Mate its the bigger the better, providing hides are provided, thats why most keepers buy bigger for when its a baby so it can grow in it, then only have to buy/build an adult cage.

Somehow i dont think baby caiman are kept in 4x2x2 ponds in the wild, bearing in mind half of that cage needs to be land.

6x3x2 is what you want to be looking at for a BABY, when its an adult you need a whole room for it !!

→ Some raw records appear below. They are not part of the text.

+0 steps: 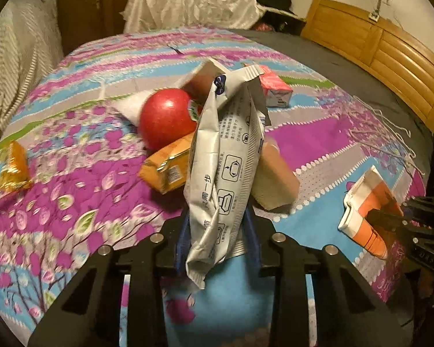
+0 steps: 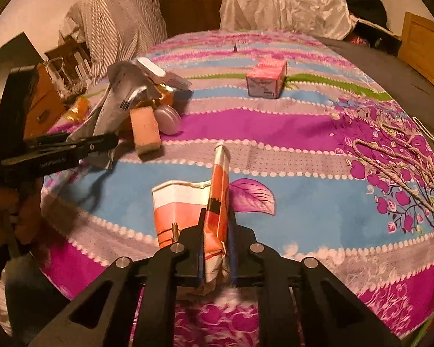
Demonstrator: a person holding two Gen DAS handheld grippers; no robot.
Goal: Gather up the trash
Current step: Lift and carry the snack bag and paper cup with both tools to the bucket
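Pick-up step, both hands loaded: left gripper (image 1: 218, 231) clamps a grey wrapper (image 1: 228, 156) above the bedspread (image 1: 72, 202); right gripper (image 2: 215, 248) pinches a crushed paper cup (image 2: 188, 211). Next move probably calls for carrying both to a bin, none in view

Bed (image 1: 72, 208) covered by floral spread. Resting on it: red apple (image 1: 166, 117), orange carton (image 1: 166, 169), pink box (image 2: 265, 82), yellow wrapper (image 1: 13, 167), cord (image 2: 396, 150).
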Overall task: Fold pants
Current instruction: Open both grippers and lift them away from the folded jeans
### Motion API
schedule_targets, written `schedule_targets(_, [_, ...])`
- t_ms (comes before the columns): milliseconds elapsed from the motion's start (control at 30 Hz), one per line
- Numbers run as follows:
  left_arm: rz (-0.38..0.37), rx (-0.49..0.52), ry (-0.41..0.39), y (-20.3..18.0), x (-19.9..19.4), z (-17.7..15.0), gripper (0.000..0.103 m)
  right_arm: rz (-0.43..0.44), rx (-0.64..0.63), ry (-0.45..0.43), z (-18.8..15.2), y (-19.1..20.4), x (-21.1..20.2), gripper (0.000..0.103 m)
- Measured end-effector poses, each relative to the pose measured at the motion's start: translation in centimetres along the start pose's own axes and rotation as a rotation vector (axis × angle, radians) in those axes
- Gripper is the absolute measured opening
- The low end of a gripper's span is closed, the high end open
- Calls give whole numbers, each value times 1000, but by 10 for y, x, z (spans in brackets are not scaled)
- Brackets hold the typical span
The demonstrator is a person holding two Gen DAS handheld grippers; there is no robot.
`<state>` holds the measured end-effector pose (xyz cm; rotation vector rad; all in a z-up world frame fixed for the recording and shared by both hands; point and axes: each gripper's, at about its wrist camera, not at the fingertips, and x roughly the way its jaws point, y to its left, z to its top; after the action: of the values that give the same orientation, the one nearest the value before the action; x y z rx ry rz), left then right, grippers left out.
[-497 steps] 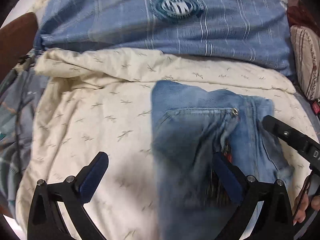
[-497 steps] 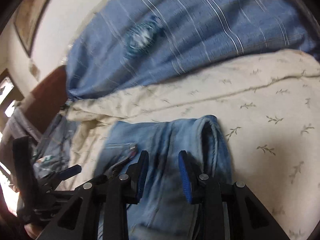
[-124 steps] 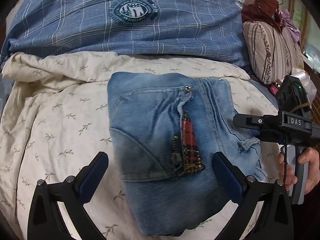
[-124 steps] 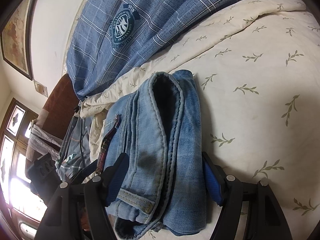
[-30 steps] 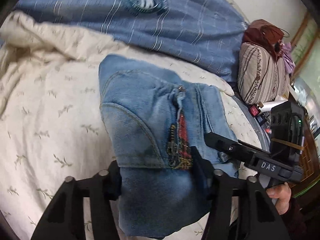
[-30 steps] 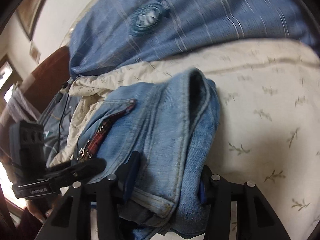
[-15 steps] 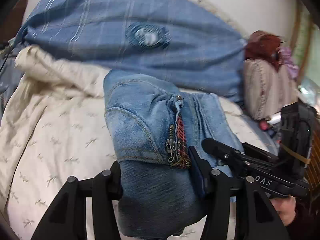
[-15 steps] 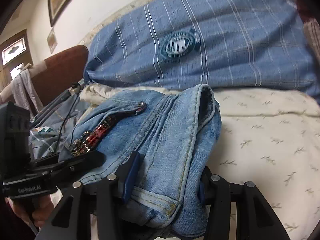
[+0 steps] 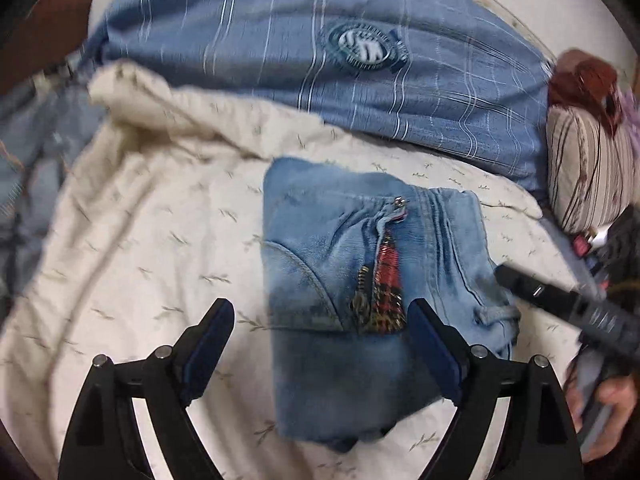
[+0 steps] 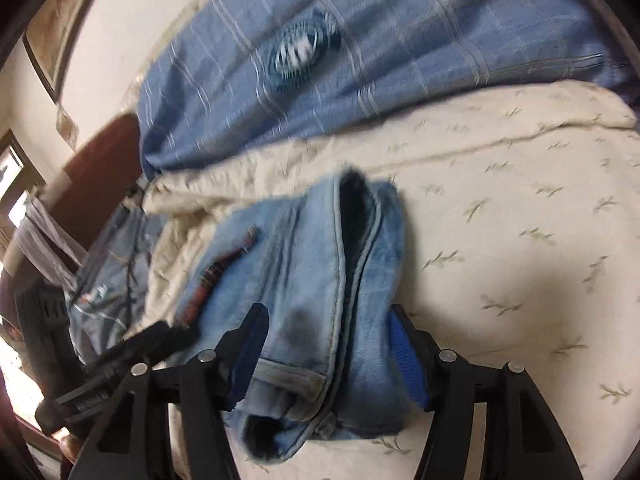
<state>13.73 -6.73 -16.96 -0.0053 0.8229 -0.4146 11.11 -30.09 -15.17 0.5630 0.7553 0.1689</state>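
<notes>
Jeans, light-blue denim, lie folded into a compact stack on the cream leaf-print bedsheet, just below the blue striped pillow. Left gripper and right gripper fingers have just been opening, now wide, released. Folding looks essentially done; only withdrawal remains.

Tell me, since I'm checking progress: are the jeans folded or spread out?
Folded. The jeans lie as a compact stacked bundle on the cream bedspread, layered edges showing in the right wrist view.
</notes>
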Motion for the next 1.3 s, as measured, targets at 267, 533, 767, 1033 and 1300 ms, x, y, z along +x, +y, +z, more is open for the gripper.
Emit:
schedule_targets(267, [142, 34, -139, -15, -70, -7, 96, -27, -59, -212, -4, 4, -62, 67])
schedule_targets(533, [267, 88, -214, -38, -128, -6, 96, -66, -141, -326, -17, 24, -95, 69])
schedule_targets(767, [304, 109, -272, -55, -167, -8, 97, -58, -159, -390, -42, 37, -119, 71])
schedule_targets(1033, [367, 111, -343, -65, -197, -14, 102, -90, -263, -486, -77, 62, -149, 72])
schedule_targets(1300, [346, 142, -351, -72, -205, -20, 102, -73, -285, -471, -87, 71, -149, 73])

Besides if he did have to have a DWA, every enclosure would need to be checked to see if it meets the necessary standard, and fangsy and other caiman owners will tell you how much of a pain it is to get one enclosure passed, never mind one every year !!


----------



## fangsy (Sep 17, 2007)

Adam_R said:


> i would of thought even a baby caiman would like summit around 6x2x2 and adult i thought would need more than 9x4x4 as dont these get like 5ft ? i might be wring dont know alot bout em lol,but at 5ft surely you would be looking at more around 9x6x6 at very least ideal would probably be like 10x8x8 ?


Thats why I am converting my whole garage .....


----------



## Adam_R (Sep 26, 2007)

fangsy said:


> Thats why I am converting my whole garage .....


quality idea mate ,your caiman will love that for sure


----------



## Viper (May 10, 2008)

Adam_R said:


> quality idea mate ,your caiman will love that for sure


Should hope so the amount of money it will cost !!


----------



## Reptiles_Rock (Feb 17, 2008)

[email protected] said:


> Not being funny but that seems way to small, that might hold a baby for a year max. Then you will need to upgrade !!


iv seen em being kept in that size for 2 or 3 years. i didnt ask if any1 thaubght tank size was silly. im asking for heating costs!


----------



## Viper (May 10, 2008)

Either way that tank size is way to small, your jepodising the welfare of the animal because of your own personal funds !!

Heres an idea save up for a few years then buy a tank thats actually good enough to give the animal the quality of life it deserves !!


----------



## carpy (Nov 13, 2007)

ScottGB said:


> I just read this from that caiman care, not sure were I got the 9.4.4:
> 
> The size of the cage or enclosure depends on the size of the caiman. German laws will state that the land are needs to be 3 x SVL by 4 x SVL, whilst the water part is 4 x SVL by 5 x SVL. SVL = Snout-vent length - ie. length from the tip of the snout to the vent (or 'bum hole' !). So, for an adult _Paleosuchus_ that is about 4.5 feet long, you'd need a cage where the land was roughly 6ft by 8ft, and the water section was 8ft by 10 ft. That's pretty big, isn't it! How's the living room looking now ?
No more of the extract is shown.